Problem statement: All the data below should be printed again without a single difference.

Recorded data:
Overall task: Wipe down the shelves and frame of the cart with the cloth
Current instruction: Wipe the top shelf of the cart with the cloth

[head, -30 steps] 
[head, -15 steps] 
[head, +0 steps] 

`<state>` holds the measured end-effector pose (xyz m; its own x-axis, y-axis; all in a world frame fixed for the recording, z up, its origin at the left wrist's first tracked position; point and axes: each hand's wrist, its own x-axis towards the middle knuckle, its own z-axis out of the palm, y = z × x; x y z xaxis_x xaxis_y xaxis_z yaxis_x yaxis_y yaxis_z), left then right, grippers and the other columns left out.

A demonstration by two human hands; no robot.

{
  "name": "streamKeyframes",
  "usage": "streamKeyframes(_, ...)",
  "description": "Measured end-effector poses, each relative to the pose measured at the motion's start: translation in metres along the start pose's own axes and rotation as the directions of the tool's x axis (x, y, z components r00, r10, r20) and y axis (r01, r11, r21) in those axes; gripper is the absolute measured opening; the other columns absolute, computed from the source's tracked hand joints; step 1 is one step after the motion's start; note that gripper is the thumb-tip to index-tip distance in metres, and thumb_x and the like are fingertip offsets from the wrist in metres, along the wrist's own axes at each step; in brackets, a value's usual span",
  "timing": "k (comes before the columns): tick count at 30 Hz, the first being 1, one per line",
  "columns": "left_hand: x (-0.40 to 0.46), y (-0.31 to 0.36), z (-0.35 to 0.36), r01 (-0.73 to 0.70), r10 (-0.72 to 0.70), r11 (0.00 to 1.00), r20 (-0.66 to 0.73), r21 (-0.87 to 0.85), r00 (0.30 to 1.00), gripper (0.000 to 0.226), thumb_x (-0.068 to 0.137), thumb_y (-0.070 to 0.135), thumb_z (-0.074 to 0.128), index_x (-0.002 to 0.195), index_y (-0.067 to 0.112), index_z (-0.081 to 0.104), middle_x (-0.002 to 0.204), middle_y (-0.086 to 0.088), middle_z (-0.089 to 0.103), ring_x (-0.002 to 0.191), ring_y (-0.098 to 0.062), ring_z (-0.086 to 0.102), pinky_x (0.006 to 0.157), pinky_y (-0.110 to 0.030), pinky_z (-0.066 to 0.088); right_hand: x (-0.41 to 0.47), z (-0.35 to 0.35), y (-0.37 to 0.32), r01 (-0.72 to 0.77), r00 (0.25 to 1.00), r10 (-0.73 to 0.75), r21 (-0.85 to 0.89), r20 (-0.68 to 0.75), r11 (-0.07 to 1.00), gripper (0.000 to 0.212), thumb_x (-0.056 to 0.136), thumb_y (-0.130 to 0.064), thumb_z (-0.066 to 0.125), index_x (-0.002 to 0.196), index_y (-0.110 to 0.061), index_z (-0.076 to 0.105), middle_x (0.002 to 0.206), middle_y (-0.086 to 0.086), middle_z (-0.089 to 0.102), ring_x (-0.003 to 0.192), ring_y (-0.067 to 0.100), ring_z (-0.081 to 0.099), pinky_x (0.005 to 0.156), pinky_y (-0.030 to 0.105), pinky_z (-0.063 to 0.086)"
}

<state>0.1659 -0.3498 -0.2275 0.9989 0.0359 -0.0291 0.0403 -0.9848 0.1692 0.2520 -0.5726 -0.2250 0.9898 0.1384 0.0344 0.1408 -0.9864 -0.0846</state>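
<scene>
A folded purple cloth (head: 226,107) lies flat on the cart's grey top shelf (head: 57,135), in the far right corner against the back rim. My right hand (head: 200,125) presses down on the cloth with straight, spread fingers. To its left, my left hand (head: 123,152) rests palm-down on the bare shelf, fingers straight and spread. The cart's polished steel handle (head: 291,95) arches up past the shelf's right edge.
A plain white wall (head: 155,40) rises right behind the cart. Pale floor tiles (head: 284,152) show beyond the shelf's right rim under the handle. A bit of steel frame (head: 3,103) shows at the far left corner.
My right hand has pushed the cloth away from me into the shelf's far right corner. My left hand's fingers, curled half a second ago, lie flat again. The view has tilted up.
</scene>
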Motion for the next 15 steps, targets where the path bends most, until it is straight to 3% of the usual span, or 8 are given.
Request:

Task answer:
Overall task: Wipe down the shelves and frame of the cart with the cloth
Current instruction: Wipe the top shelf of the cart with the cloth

[head, -30 steps] 
[head, -15 steps] 
[head, +0 steps] 

`<state>` holds the measured end-effector pose (xyz m; its own x-axis, y-axis; all in a world frame fixed for the recording, z up, its origin at the left wrist's first tracked position; point and axes: each hand's wrist, its own x-axis towards the middle knuckle, its own z-axis out of the palm, y = z × x; x y z xaxis_x xaxis_y xaxis_z yaxis_x yaxis_y yaxis_z), left then right, grippers and the other columns left out.

A demonstration by two human hands; no robot.

{
  "name": "streamKeyframes",
  "usage": "streamKeyframes(_, ...)",
  "description": "Measured end-effector poses, each relative to the pose measured at the motion's start: translation in metres along the start pose's own axes and rotation as the directions of the tool's x axis (x, y, z components r00, r10, r20) and y axis (r01, r11, r21) in those axes; gripper is the absolute measured opening; the other columns absolute, computed from the source's tracked hand joints; step 1 is one step after the motion's start; note that gripper is the thumb-tip to index-tip distance in metres, and thumb_x and the like are fingertip offsets from the wrist in metres, along the wrist's own axes at each step; in brackets, a value's usual span",
  "timing": "k (comes before the columns): tick count at 30 Hz, the first being 1, one per line",
  "columns": "left_hand: x (-0.40 to 0.46), y (-0.31 to 0.36), z (-0.35 to 0.36), r01 (-0.73 to 0.70), r10 (-0.72 to 0.70), r11 (0.00 to 1.00), r20 (-0.66 to 0.73), r21 (-0.87 to 0.85), r00 (0.30 to 1.00), gripper (0.000 to 0.226), thumb_x (-0.068 to 0.137), thumb_y (-0.070 to 0.135), thumb_z (-0.074 to 0.128), index_x (-0.002 to 0.195), index_y (-0.067 to 0.112), index_z (-0.081 to 0.104), middle_x (-0.002 to 0.204), middle_y (-0.086 to 0.088), middle_z (-0.089 to 0.103), ring_x (-0.002 to 0.191), ring_y (-0.098 to 0.062), ring_z (-0.086 to 0.102), pinky_x (0.006 to 0.157), pinky_y (-0.110 to 0.030), pinky_z (-0.066 to 0.088); right_hand: x (-0.41 to 0.47), z (-0.35 to 0.35), y (-0.37 to 0.32), r01 (-0.72 to 0.77), r00 (0.25 to 1.00), r10 (-0.73 to 0.75), r21 (-0.85 to 0.89), r20 (-0.68 to 0.75), r11 (-0.07 to 1.00), gripper (0.000 to 0.212), thumb_x (-0.056 to 0.136), thumb_y (-0.130 to 0.064), thumb_z (-0.066 to 0.125), index_x (-0.002 to 0.196), index_y (-0.110 to 0.061), index_z (-0.076 to 0.105), middle_x (0.002 to 0.206), middle_y (-0.086 to 0.086), middle_z (-0.089 to 0.102), ring_x (-0.003 to 0.192), ring_y (-0.067 to 0.100), ring_z (-0.081 to 0.099), pinky_x (0.005 to 0.156), pinky_y (-0.030 to 0.105), pinky_z (-0.063 to 0.086)"
}

<state>0.1659 -0.3498 -0.2275 0.9989 0.0359 -0.0291 0.0403 -0.9848 0.1692 0.2520 -0.5726 -0.2250 0.9898 0.1384 0.0344 0.1408 -0.9864 -0.0846</state>
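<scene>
A folded purple cloth (head: 226,107) lies flat on the cart's grey top shelf (head: 57,135), in the far right corner against the back rim. My right hand (head: 200,125) presses down on the cloth with straight, spread fingers. To its left, my left hand (head: 123,152) rests palm-down on the bare shelf, fingers straight and spread. The cart's polished steel handle (head: 291,95) arches up past the shelf's right edge.
A plain white wall (head: 155,40) rises right behind the cart. Pale floor tiles (head: 284,152) show beyond the shelf's right rim under the handle. A bit of steel frame (head: 3,103) shows at the far left corner.
My right hand has pushed the cloth away from me into the shelf's far right corner. My left hand's fingers, curled half a second ago, lie flat again. The view has tilted up.
</scene>
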Motion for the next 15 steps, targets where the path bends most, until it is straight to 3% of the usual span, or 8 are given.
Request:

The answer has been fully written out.